# Upgrade fun...



## jdramirez (Jul 23, 2013)

When I tell the wife about the gear I buy and then sold while be able to upgrade for a song... she doesn't care. I hope this doesn't sound like boasting, but I figured like minded individuals can appreciate the following tale.

It began with me reading an article about creating a black background using nothing but a off camera flash. 
http://glyndewisblog.com/2010/01/19/the-invisible-black-backdrop-photography-technique/

I was so interested in trying it, I looked for a flash and I saw a really good deal on a 7 graded used 430ex ii flash from B&H. It was something like $125 but then there were some customer service issues and the price went down to $116ish. Either way, for a fully functioning 430ex ii, that is a heck of a deal. Yes there were scuffs along the body, and on the wide angle screen one of the notches was broken off, but the other notch was there, so it still came out easily enough.

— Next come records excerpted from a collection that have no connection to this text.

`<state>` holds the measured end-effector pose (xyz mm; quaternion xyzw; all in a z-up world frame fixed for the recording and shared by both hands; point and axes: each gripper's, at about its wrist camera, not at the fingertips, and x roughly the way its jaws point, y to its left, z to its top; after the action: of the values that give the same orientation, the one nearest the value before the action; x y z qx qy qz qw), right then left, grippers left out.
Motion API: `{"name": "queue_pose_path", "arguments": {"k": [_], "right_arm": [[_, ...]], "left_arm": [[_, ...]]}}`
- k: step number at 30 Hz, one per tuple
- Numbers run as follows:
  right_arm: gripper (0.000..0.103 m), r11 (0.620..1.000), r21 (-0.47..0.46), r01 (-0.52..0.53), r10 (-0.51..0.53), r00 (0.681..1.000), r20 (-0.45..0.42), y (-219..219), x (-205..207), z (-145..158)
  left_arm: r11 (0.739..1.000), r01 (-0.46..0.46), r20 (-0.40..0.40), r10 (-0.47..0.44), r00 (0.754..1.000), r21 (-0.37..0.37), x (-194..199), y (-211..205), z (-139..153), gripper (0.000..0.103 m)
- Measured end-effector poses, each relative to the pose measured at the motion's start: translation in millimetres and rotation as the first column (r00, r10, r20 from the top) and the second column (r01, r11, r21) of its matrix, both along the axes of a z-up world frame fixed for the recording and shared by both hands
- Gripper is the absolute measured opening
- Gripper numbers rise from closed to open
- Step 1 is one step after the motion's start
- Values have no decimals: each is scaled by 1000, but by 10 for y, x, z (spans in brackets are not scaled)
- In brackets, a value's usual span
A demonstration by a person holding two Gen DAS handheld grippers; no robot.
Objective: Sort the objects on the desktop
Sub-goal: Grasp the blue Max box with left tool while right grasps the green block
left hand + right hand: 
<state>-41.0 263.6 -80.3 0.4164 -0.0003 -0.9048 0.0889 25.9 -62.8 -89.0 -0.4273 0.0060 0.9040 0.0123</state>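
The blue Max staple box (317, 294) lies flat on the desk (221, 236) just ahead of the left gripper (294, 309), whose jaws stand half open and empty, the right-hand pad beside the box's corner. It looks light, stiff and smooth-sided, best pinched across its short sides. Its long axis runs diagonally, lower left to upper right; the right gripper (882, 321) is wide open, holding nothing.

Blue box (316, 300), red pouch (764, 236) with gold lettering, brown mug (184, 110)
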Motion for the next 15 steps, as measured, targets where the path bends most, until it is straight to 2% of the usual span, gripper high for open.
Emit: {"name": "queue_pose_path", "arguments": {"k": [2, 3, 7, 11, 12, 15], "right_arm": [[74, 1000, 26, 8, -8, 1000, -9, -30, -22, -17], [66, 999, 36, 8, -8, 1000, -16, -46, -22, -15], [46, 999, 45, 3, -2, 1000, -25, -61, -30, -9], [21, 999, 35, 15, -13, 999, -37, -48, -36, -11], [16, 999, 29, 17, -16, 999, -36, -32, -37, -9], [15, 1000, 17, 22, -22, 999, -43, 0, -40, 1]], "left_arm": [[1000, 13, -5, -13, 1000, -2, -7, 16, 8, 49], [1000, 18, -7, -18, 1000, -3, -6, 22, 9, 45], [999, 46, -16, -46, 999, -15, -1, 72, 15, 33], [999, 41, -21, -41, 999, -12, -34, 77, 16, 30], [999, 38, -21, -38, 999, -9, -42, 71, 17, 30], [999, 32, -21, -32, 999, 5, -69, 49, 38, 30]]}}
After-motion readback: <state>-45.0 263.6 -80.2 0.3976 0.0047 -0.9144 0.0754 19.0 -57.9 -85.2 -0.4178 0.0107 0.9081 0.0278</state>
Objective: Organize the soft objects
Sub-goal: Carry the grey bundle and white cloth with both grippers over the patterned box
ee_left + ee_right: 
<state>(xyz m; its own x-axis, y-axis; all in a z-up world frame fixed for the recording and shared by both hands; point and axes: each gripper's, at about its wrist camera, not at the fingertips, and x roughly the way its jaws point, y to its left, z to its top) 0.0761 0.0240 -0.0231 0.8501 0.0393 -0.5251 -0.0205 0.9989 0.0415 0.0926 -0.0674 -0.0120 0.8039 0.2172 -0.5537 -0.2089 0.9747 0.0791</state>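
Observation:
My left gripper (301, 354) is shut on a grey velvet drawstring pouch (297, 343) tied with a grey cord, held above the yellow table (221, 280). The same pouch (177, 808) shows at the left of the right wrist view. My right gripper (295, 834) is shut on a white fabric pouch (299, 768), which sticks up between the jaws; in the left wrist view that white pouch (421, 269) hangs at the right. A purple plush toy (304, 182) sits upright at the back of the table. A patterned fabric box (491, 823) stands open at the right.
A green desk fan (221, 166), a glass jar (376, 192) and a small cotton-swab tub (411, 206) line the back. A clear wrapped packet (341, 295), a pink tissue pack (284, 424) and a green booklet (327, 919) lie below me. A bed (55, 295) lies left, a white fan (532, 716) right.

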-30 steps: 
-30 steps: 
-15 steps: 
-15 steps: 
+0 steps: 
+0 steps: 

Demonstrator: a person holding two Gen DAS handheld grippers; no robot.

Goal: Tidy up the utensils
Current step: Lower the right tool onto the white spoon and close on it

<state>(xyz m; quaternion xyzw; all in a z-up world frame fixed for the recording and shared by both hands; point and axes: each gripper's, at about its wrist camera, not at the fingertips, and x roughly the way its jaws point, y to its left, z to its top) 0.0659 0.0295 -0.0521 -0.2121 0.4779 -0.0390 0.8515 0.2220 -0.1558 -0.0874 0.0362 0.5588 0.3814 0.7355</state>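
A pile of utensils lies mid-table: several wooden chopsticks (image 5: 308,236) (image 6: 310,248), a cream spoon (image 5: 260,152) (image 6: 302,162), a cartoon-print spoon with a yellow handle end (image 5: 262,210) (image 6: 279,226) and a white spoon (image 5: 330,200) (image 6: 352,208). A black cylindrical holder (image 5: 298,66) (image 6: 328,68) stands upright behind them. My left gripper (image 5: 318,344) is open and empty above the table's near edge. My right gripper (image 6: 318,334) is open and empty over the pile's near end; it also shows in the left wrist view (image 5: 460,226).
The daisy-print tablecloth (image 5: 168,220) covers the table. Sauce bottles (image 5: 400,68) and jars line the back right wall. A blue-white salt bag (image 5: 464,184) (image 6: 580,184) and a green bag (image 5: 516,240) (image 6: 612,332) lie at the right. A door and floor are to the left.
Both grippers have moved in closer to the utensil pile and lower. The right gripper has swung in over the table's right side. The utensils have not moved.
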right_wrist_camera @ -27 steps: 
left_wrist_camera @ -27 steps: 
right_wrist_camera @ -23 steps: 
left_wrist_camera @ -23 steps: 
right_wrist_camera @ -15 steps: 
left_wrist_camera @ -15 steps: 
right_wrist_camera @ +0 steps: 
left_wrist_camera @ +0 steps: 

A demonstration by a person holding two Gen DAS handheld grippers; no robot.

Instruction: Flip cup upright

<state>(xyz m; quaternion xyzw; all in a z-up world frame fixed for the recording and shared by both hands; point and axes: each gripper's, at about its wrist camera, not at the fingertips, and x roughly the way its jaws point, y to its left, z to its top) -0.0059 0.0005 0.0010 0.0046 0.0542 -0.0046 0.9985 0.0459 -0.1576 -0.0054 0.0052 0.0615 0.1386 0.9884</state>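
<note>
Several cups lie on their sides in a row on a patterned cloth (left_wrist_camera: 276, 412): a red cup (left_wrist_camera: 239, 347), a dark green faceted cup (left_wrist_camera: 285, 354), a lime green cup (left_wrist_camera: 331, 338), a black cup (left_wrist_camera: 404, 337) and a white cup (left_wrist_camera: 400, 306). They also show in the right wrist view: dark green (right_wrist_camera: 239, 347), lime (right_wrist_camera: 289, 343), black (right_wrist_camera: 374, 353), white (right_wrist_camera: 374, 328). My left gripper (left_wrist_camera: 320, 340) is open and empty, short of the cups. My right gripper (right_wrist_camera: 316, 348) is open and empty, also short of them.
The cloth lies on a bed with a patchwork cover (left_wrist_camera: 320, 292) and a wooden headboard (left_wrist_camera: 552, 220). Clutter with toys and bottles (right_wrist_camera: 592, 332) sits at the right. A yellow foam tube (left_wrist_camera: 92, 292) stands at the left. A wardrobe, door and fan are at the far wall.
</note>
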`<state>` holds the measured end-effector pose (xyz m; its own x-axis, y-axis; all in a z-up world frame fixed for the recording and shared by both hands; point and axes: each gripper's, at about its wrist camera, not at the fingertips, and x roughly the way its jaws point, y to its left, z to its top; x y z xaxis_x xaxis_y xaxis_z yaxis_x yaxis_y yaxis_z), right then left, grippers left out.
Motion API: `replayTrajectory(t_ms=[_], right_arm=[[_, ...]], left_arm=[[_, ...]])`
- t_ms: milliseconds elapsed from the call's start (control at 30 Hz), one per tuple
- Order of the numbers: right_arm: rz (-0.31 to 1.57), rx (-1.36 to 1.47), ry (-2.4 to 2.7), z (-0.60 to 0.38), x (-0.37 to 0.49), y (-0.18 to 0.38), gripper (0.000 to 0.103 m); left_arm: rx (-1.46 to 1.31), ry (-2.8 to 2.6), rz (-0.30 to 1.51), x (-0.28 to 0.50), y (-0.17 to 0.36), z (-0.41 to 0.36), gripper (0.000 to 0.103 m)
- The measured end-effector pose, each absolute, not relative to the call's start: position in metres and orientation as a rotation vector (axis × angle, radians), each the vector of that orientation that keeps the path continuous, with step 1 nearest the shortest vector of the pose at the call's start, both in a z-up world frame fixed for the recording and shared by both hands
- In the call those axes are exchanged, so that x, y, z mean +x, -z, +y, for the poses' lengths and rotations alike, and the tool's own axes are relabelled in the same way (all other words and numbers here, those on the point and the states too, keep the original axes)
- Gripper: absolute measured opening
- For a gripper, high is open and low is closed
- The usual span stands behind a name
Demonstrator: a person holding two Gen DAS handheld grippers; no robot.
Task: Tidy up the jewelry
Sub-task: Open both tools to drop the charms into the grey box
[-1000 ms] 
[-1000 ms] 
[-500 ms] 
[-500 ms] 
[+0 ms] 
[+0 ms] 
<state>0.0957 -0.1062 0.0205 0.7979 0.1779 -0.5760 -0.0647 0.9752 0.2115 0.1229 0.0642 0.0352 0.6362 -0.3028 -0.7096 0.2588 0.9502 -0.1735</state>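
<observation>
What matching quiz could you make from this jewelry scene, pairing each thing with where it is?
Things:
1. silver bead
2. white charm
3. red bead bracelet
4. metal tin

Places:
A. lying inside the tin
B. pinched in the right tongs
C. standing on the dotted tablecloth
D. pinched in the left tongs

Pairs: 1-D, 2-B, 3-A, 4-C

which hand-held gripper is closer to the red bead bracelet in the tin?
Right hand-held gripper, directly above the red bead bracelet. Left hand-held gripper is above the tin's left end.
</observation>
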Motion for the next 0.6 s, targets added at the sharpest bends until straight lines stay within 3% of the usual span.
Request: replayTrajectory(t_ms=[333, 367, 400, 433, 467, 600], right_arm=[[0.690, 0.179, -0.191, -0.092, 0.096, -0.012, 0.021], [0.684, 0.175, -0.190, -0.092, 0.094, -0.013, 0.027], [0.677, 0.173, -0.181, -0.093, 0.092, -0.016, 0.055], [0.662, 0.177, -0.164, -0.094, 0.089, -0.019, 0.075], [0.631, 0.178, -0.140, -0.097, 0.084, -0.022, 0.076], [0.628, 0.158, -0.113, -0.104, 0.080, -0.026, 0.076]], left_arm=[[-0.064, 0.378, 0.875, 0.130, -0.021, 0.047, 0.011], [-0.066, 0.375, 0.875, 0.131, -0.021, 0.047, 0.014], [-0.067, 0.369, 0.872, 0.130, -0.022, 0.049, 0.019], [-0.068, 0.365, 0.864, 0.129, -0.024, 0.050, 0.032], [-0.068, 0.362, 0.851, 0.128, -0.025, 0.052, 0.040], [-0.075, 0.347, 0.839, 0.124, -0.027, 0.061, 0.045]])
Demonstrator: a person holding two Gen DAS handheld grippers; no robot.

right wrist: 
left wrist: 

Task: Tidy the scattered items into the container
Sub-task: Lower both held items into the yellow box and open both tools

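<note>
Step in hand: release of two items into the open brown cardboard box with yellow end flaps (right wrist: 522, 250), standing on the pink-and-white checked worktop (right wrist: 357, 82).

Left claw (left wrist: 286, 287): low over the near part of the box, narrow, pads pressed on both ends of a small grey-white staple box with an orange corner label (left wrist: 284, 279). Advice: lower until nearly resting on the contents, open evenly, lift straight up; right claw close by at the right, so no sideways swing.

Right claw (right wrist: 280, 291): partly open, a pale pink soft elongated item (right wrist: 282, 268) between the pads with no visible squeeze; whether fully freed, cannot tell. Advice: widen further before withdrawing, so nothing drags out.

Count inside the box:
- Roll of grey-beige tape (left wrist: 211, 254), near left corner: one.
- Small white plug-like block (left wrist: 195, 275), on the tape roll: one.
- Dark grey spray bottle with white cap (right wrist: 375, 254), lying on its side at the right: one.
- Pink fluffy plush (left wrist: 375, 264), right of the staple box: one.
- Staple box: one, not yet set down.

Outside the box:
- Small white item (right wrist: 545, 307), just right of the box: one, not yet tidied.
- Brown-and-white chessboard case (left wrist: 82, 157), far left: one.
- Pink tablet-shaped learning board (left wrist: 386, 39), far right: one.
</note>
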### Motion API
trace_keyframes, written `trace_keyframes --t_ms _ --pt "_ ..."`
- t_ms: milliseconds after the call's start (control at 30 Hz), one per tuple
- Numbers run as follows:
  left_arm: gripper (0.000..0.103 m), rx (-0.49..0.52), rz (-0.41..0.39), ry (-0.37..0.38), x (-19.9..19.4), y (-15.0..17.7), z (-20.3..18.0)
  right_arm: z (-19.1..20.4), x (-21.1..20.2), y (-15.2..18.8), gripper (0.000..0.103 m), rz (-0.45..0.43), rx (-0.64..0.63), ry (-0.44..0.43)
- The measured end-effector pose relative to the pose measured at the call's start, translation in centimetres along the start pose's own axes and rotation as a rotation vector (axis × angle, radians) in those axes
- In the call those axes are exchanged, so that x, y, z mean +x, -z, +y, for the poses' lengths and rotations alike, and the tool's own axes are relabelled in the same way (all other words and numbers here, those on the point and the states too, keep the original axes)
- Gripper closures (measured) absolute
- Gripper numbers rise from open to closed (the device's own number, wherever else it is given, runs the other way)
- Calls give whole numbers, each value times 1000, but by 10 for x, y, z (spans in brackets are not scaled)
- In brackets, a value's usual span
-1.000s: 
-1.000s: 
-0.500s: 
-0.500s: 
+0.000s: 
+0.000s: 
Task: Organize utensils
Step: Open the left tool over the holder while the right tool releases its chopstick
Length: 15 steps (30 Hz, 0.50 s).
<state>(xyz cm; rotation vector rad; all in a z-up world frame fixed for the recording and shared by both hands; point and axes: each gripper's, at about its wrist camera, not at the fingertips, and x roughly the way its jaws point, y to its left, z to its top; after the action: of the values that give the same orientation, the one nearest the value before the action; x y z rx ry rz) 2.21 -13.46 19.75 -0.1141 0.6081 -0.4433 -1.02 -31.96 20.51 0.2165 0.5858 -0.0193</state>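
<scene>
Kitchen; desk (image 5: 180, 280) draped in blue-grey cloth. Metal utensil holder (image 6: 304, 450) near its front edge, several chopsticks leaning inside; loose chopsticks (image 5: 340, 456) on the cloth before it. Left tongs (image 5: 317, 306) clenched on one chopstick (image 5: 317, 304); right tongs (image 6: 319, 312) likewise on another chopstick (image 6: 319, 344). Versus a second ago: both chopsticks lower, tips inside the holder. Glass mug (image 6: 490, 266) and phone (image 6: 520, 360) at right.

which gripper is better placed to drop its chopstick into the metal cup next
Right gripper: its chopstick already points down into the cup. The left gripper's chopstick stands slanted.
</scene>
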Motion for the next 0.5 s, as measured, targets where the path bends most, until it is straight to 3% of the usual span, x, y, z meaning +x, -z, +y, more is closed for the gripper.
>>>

That was about a year ago.

On Craig's List, a lady is selling off her gear because she is getting out of the business. She is selling a 50mm f/1.4 and a 580ex ii for $470. I offer her $450 for both and she bites. The 50mm's auto focus is just fine as it should be, and the 580 is in perfect condition save for velcro being attached here and there. But I might eventually use the velcro so it doesn't bother me. 

I then sold my scuffed but fully functioning 430ex ii for $184. So the final price to upgrade to the 580 is $41. A steal right. Well... I also sold the 50mm for $300... so for basically taking into my possession for 2 days, I was able to upgrade from a 430 ex ii to a 580 exii for -34 bucks. 

And I'm loving the 580. The feel of it is dramatically different. The recycle time with the same batteries as the 430 is lightening quick. I'm a happy camper.


----------



## RAKAMRAK (Jul 23, 2013)

That is a good steal. Heck, that is even better than a steal..... that is almost a bank robbery....  enjoy.... 

If I was in the market for a full frame I could grab a 5DII for $1300 bucks today (saw on craigslist just now)...... seems interesting. Or for that matter a 7D for $800.


----------



## jdramirez (Jul 23, 2013)

RAKAMRAK said:


> That is a good steal. Heck, that is even better than a steal..... that is almost a bank robbery....  enjoy....
> 
> If I was in the market for a full frame I could grab a 5DII for $1300 bucks today (saw on craigslist just now)...... seems interesting. Or for that matter a 7D for $800.



it is funny... I never liked the 7d when it was a 1500 dollar camera, but now that it is a 7-800 dollar camera, where do I sign up.


----------



## dstppy (Jul 23, 2013)

jdramirez said:


> RAKAMRAK said:
> 
> 
> > That is a good steal. Heck, that is even better than a steal..... that is almost a bank robbery....  enjoy....
> ...



South Western CT is bundled under the "NY City" area and it's crazy how much they want to buy for and how much they want to sell for. Either that, or the stuff doesn't stay up longer then a few hours . . . I'm not sure which.

Good for you, either way.

I got my refurbed 7D yesterday (looks new) from Adorama all for $889 w/1 year warranty (through Adorama). I was waiting to see what the MK2 would yield, but at this price point, I couldn't resist. The AF on this thing is totally crazy. It's like the starship enterprise, no wonder people have been excited about it.

Since I got into my 60D @ $850 new in October 2010 and they're going around $500 now, I really can't complain.


----------